Your task: Your answer should be the full set of entries, given again without alteration.

Data shown:
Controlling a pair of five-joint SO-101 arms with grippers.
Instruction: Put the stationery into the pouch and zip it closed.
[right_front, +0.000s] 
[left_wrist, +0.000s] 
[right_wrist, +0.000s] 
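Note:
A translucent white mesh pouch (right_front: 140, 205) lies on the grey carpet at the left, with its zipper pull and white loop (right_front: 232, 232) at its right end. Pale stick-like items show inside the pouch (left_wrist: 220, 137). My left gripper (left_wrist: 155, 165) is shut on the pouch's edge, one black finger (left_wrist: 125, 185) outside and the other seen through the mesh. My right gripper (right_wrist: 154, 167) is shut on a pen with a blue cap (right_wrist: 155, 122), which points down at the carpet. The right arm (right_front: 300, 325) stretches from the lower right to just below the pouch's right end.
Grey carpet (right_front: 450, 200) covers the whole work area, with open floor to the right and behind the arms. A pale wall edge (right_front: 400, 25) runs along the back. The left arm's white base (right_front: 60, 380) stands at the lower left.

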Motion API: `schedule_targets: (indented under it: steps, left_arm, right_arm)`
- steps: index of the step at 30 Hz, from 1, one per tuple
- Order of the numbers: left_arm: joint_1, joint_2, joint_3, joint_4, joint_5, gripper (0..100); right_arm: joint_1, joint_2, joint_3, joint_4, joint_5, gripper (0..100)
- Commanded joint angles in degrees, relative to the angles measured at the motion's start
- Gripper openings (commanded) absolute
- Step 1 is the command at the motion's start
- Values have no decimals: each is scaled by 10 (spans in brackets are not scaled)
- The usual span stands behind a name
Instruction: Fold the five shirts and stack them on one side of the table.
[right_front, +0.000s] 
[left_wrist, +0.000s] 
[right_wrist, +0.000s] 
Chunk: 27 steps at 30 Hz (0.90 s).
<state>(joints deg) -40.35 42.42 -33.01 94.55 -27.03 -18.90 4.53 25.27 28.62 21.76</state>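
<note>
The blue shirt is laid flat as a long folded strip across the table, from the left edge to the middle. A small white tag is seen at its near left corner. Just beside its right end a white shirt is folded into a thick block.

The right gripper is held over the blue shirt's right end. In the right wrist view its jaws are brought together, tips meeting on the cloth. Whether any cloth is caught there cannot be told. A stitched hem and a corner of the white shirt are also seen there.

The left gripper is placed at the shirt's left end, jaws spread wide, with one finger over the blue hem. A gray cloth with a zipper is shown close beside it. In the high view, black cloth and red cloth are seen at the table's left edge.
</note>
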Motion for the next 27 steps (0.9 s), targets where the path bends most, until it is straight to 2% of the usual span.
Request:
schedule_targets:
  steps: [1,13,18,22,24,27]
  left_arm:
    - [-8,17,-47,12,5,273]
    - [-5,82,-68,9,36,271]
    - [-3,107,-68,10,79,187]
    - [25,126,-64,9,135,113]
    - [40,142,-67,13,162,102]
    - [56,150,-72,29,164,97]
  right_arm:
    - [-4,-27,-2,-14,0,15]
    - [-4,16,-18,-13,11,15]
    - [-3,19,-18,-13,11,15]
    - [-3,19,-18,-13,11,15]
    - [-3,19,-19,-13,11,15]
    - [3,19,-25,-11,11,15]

Problem solution:
Controlling a pair of five-joint SO-101 arms with grippers.
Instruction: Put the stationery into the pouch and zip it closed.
[right_front, +0.000s] 
[left_wrist, +0.000s] 
[right_wrist, +0.000s] 
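Note:
A translucent white mesh pouch (right_front: 140, 205) lies on the grey carpet at the left, with its zipper pull and white loop (right_front: 232, 232) at its right end. Pale stick-like items show inside the pouch (left_wrist: 220, 137). My left gripper (left_wrist: 155, 165) is shut on the pouch's edge, one black finger (left_wrist: 125, 185) outside and the other seen through the mesh. My right gripper (right_wrist: 154, 167) is shut on a pen with a blue cap (right_wrist: 155, 122), which points down at the carpet. The right arm (right_front: 300, 325) stretches from the lower right to just below the pouch's right end.
Grey carpet (right_front: 450, 200) covers the whole work area, with open floor to the right and behind the arms. A pale wall edge (right_front: 400, 25) runs along the back. The left arm's white base (right_front: 60, 380) stands at the lower left.
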
Motion API: `schedule_targets: (indented under it: steps, left_arm, right_arm)`
- steps: index of the step at 30 Hz, from 1, one per tuple
- Order of the numbers: left_arm: joint_1, joint_2, joint_3, joint_4, joint_5, gripper (0..100); right_arm: joint_1, joint_2, joint_3, joint_4, joint_5, gripper (0..100)
- Commanded joint angles in degrees, relative to the angles measured at the motion's start
- Gripper openings (commanded) absolute
- Step 1 is the command at the motion's start
- Values have no decimals: each is scaled by 10 (spans in brackets are not scaled)
- The usual span stands behind a name
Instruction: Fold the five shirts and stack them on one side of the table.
[right_front, +0.000s] 
[left_wrist, +0.000s] 
[right_wrist, +0.000s] 
Chunk: 27 steps at 30 Hz (0.90 s).
<state>(joints deg) -40.35 42.42 -33.01 94.55 -27.03 -18.90 4.53 25.27 28.62 21.76</state>
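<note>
The blue shirt is laid flat as a long folded strip across the table, from the left edge to the middle. A small white tag is seen at its near left corner. Just beside its right end a white shirt is folded into a thick block.

The right gripper is held over the blue shirt's right end. In the right wrist view its jaws are brought together, tips meeting on the cloth. Whether any cloth is caught there cannot be told. A stitched hem and a corner of the white shirt are also seen there.

The left gripper is placed at the shirt's left end, jaws spread wide, with one finger over the blue hem. A gray cloth with a zipper is shown close beside it. In the high view, black cloth and red cloth are seen at the table's left edge.
</note>
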Motion for the next 27 steps (0.9 s), targets where the path bends most, until it is straight to 2% of the usual span.
Request:
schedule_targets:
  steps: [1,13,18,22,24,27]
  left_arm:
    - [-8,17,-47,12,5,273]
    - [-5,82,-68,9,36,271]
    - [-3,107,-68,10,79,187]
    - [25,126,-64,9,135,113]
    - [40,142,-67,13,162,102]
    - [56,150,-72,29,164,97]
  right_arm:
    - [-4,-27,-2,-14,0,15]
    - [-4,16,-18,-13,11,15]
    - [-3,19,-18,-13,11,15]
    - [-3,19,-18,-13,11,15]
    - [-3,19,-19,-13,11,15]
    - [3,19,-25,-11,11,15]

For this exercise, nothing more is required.